▶ Provided records
==================================================

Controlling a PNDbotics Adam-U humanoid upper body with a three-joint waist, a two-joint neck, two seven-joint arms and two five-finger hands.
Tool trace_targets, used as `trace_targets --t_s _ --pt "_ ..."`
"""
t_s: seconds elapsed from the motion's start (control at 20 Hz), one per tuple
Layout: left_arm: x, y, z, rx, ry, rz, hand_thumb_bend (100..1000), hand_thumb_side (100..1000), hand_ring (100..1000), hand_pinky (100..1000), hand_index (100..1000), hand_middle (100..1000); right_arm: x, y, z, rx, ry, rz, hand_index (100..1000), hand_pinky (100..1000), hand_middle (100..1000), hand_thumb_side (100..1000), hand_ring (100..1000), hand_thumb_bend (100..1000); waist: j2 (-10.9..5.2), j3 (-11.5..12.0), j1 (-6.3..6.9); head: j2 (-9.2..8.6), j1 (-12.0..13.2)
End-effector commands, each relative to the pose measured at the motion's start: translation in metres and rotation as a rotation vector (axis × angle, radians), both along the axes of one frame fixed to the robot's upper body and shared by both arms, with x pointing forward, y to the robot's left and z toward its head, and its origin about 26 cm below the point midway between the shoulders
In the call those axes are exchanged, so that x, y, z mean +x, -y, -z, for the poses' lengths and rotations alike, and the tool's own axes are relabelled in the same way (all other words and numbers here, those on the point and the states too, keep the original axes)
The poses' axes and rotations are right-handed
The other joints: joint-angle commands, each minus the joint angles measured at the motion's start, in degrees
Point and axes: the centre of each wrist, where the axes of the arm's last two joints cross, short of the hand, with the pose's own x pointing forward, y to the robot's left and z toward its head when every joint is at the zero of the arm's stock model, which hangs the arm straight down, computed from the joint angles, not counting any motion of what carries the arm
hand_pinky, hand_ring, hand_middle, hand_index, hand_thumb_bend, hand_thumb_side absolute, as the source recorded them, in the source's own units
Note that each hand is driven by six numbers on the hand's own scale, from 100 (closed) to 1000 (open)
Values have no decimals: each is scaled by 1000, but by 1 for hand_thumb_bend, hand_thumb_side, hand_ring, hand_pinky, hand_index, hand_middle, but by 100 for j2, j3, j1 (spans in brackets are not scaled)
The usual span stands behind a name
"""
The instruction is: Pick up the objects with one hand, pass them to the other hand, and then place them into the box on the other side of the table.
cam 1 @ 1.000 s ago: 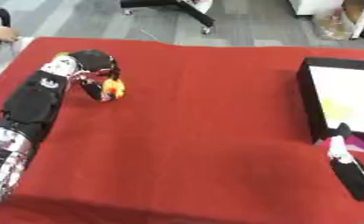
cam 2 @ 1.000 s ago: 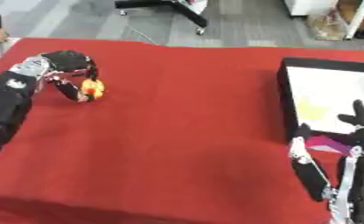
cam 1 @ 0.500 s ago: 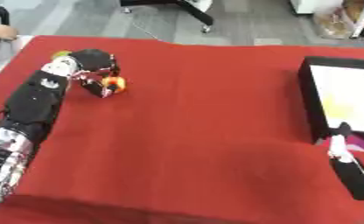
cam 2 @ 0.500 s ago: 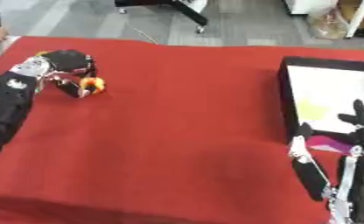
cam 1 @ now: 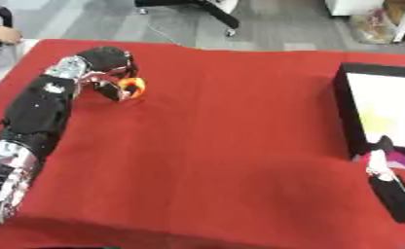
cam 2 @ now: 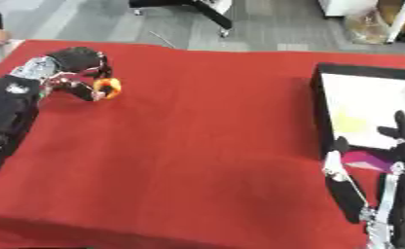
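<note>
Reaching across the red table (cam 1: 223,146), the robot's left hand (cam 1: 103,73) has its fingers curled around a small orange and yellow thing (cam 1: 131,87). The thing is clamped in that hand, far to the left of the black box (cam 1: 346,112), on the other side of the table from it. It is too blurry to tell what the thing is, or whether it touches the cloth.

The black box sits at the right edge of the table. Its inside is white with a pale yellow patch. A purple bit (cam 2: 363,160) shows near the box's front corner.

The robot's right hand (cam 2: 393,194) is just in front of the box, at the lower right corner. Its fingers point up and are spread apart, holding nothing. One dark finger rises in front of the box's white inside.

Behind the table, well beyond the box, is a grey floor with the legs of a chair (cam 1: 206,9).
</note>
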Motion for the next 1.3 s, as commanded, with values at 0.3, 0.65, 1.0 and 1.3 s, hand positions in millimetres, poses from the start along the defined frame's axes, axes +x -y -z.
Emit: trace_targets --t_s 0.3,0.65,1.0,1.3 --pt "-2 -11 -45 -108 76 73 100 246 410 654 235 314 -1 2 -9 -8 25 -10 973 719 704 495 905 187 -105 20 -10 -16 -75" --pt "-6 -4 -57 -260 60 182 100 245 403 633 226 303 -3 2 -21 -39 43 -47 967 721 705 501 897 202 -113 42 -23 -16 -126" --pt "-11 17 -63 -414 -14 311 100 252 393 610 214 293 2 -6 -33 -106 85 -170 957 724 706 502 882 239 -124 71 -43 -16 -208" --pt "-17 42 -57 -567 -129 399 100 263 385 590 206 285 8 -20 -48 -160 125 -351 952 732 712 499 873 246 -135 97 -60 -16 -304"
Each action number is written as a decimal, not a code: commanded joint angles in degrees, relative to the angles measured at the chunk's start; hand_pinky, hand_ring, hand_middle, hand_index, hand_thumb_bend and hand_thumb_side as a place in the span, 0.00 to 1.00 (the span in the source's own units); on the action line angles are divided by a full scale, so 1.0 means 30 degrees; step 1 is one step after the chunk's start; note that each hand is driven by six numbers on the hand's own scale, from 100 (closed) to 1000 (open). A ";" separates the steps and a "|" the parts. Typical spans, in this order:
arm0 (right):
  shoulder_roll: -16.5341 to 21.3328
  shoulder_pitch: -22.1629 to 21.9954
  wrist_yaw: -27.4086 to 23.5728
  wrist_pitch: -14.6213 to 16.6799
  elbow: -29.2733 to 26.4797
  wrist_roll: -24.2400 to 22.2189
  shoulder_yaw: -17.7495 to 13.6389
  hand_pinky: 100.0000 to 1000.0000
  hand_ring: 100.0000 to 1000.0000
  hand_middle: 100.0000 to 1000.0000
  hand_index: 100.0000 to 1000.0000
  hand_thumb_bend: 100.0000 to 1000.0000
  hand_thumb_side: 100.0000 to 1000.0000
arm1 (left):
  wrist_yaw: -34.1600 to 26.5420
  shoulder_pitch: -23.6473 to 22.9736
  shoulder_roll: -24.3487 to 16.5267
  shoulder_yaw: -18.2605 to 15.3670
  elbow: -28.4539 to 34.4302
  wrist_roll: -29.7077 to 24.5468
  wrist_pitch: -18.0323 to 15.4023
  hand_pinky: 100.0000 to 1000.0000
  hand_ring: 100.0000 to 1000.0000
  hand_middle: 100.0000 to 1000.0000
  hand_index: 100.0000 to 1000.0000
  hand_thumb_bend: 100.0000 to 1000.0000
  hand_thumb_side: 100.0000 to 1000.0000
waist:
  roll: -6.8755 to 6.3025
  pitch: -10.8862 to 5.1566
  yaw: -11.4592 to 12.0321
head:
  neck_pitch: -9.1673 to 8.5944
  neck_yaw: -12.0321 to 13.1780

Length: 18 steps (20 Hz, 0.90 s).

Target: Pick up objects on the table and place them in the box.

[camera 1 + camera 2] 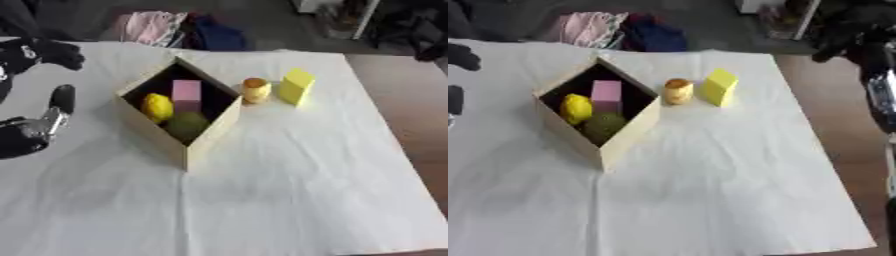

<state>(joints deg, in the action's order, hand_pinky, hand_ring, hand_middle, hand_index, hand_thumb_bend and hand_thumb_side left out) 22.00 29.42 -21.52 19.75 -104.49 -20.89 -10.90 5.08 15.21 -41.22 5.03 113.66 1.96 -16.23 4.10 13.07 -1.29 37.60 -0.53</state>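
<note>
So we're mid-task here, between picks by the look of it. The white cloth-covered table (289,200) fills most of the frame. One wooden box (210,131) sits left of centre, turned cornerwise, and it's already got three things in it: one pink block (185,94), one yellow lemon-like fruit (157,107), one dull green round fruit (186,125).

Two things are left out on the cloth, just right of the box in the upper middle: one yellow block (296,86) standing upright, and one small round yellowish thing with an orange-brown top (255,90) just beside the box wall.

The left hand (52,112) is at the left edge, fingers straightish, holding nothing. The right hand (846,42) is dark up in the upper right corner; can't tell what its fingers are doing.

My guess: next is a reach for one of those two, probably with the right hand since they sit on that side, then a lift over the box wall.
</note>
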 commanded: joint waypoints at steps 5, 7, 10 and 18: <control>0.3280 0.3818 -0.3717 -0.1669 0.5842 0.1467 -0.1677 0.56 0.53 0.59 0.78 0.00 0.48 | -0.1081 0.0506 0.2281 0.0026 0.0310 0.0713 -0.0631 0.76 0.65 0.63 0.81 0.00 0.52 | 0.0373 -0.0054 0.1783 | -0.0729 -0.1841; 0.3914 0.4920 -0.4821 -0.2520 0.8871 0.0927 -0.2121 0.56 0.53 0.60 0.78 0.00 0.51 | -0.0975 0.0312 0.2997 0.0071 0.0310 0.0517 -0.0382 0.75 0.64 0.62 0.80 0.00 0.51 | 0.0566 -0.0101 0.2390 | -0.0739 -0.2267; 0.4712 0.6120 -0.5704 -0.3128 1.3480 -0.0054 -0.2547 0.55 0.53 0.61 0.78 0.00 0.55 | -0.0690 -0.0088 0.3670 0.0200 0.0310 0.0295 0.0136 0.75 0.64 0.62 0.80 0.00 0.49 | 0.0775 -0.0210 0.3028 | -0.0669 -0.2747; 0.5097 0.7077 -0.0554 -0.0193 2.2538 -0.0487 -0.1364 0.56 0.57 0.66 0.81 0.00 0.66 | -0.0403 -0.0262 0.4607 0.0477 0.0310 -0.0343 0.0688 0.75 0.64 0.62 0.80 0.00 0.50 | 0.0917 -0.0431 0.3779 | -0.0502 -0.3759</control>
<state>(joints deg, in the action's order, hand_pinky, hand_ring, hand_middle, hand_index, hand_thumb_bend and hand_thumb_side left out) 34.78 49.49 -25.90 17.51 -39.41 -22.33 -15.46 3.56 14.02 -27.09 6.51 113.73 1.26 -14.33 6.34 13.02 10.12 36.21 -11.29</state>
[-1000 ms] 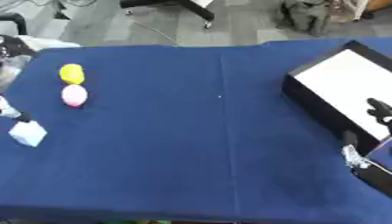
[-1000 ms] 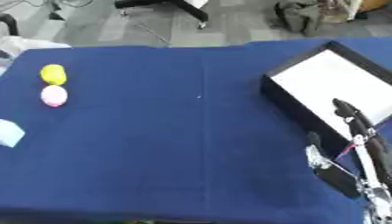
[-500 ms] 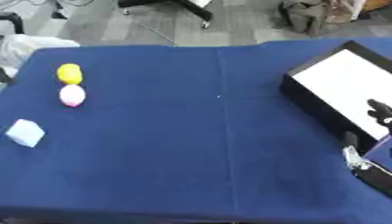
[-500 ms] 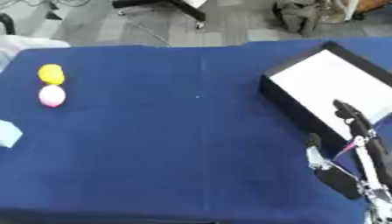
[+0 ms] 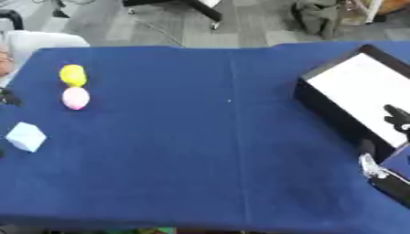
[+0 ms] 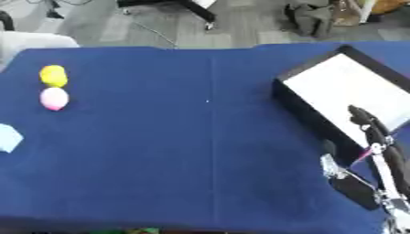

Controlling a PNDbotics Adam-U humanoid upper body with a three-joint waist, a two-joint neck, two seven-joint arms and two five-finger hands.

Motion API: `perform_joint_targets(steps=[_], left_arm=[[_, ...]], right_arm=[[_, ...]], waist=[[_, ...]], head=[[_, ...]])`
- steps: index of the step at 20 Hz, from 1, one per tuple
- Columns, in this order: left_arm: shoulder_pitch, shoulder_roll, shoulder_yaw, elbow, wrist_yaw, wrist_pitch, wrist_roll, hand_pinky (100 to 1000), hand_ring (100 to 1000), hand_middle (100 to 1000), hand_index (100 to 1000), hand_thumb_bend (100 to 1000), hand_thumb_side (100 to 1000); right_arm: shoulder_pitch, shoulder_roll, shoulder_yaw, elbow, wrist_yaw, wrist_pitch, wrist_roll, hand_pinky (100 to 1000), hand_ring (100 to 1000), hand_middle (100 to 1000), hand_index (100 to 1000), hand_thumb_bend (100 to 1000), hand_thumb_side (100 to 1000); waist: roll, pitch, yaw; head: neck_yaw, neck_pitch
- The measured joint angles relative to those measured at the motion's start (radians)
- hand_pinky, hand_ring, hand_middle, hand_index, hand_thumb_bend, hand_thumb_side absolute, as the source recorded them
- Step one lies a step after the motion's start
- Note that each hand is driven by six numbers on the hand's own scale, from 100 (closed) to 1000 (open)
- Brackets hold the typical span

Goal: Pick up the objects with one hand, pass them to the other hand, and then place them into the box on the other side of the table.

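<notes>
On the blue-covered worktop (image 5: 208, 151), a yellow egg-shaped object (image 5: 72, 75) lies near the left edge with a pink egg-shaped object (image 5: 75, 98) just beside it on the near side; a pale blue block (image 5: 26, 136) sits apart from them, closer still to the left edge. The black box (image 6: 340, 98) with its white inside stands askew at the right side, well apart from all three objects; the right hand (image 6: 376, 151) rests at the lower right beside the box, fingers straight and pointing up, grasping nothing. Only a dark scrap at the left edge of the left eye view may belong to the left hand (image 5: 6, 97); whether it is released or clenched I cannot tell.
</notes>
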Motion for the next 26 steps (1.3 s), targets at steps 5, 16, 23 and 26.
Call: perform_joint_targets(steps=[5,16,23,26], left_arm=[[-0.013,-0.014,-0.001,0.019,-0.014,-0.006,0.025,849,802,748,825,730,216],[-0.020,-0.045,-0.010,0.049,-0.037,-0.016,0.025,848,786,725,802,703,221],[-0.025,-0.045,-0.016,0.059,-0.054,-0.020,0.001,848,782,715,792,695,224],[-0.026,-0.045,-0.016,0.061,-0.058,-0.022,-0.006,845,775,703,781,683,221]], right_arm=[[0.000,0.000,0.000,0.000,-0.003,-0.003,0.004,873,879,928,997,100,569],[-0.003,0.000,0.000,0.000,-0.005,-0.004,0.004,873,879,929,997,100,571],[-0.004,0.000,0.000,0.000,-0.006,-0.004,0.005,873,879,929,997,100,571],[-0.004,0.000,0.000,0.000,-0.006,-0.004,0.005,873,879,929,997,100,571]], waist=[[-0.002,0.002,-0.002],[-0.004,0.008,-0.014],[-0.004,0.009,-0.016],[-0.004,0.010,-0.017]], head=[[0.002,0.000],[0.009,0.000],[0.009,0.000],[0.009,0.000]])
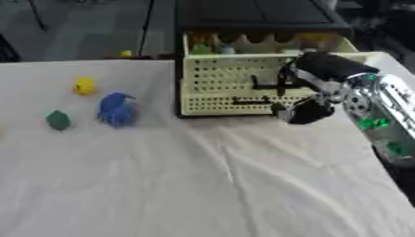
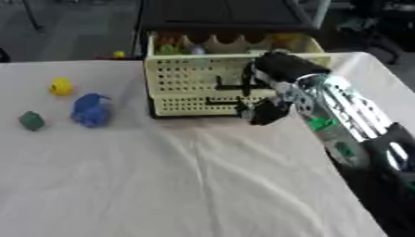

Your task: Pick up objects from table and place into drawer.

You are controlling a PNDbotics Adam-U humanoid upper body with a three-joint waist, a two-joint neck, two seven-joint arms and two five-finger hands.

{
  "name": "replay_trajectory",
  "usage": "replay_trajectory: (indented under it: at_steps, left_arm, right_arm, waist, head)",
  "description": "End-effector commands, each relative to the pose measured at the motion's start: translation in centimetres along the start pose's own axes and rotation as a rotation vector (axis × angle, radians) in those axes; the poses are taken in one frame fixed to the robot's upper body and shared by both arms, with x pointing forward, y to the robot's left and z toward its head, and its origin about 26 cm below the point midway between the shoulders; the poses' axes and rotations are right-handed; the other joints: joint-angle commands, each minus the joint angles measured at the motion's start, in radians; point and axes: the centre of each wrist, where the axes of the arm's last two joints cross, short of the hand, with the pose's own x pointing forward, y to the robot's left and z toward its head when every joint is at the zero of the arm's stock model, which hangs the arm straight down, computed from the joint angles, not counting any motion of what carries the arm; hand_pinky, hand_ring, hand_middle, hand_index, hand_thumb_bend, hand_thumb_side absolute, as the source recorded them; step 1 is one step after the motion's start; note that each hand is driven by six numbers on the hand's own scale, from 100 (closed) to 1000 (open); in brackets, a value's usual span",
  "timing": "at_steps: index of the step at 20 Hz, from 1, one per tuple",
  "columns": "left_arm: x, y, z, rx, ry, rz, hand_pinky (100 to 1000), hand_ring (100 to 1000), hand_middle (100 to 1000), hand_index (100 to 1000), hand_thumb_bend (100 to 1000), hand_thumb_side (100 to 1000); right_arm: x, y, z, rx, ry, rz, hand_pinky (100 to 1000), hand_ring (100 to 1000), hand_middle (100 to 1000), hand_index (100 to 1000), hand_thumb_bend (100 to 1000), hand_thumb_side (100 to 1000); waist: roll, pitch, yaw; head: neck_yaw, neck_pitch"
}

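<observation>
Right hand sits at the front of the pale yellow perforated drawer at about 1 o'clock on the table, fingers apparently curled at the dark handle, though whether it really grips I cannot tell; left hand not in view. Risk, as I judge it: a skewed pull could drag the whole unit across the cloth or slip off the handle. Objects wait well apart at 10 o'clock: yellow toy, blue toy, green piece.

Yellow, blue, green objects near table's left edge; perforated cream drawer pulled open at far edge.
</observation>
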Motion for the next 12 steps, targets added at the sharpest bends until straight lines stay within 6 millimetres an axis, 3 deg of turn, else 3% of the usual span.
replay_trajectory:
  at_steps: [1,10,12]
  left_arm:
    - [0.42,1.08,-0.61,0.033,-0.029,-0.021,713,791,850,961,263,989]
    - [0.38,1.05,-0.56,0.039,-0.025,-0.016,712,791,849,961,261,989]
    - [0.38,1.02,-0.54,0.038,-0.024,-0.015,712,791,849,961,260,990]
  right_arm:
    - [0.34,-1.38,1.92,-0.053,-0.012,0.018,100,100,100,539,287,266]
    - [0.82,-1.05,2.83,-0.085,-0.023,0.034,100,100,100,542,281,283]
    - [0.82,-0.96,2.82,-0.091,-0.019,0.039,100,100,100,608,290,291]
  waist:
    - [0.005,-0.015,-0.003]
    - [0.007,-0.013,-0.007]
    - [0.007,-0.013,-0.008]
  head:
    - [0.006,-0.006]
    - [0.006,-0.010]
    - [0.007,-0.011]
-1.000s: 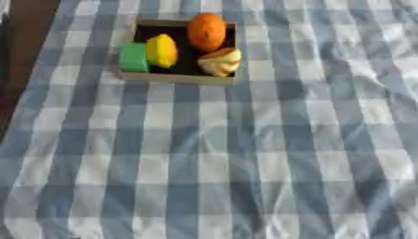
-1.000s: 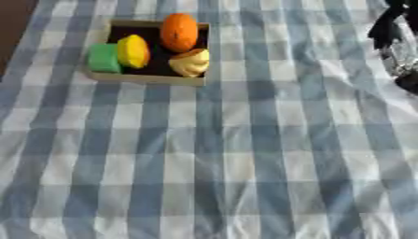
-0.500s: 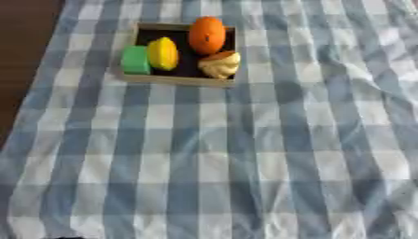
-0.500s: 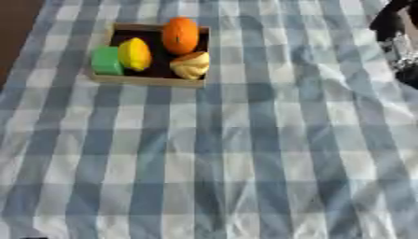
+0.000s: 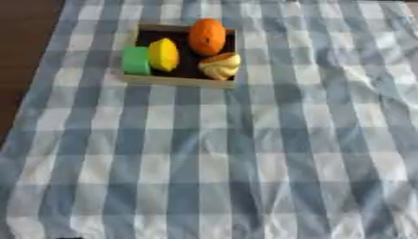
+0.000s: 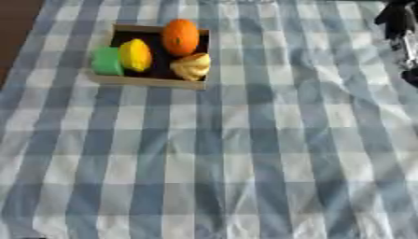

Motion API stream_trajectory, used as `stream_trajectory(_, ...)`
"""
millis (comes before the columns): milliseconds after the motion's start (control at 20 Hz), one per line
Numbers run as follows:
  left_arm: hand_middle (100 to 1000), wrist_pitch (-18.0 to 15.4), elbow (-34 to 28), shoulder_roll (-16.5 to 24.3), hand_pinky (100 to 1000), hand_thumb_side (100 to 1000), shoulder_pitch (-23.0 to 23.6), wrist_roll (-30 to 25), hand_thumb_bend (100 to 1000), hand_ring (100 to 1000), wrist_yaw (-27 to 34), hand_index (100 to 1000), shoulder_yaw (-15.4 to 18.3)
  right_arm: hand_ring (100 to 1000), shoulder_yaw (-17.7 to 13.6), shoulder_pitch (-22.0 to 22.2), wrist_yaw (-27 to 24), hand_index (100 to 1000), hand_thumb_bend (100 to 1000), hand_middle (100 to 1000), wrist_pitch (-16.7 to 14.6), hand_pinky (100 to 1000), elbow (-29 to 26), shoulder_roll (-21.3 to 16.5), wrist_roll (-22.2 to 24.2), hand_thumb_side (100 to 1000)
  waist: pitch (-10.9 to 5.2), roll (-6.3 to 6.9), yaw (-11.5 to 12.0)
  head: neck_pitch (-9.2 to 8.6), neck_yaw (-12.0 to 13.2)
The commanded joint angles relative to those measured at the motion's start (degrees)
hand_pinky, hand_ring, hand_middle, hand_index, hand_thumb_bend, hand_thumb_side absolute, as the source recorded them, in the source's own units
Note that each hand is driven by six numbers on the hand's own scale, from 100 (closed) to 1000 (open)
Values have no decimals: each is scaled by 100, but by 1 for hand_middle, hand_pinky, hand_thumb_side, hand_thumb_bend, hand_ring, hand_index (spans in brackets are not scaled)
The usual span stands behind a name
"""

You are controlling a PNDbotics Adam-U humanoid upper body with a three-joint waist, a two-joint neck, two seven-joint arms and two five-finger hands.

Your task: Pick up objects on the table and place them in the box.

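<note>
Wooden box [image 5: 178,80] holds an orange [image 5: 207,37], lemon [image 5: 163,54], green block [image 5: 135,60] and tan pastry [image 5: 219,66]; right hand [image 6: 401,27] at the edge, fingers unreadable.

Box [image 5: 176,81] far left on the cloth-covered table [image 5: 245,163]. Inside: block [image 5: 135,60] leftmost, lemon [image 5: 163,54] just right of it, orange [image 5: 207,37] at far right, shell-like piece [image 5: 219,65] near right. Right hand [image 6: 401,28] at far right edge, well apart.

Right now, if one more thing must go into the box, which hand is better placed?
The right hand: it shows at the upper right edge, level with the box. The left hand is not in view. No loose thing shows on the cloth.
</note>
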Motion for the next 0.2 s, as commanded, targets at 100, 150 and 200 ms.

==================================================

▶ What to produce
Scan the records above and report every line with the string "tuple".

▶ Response to this exercise
t_s: seconds elapsed from the motion's start (control at 20 Hz), one per tuple
- steps: index of the step at 20 Hz, from 1, one per tuple
  "timing": "at_steps: index of the step at 20 Hz, from 1, one per tuple",

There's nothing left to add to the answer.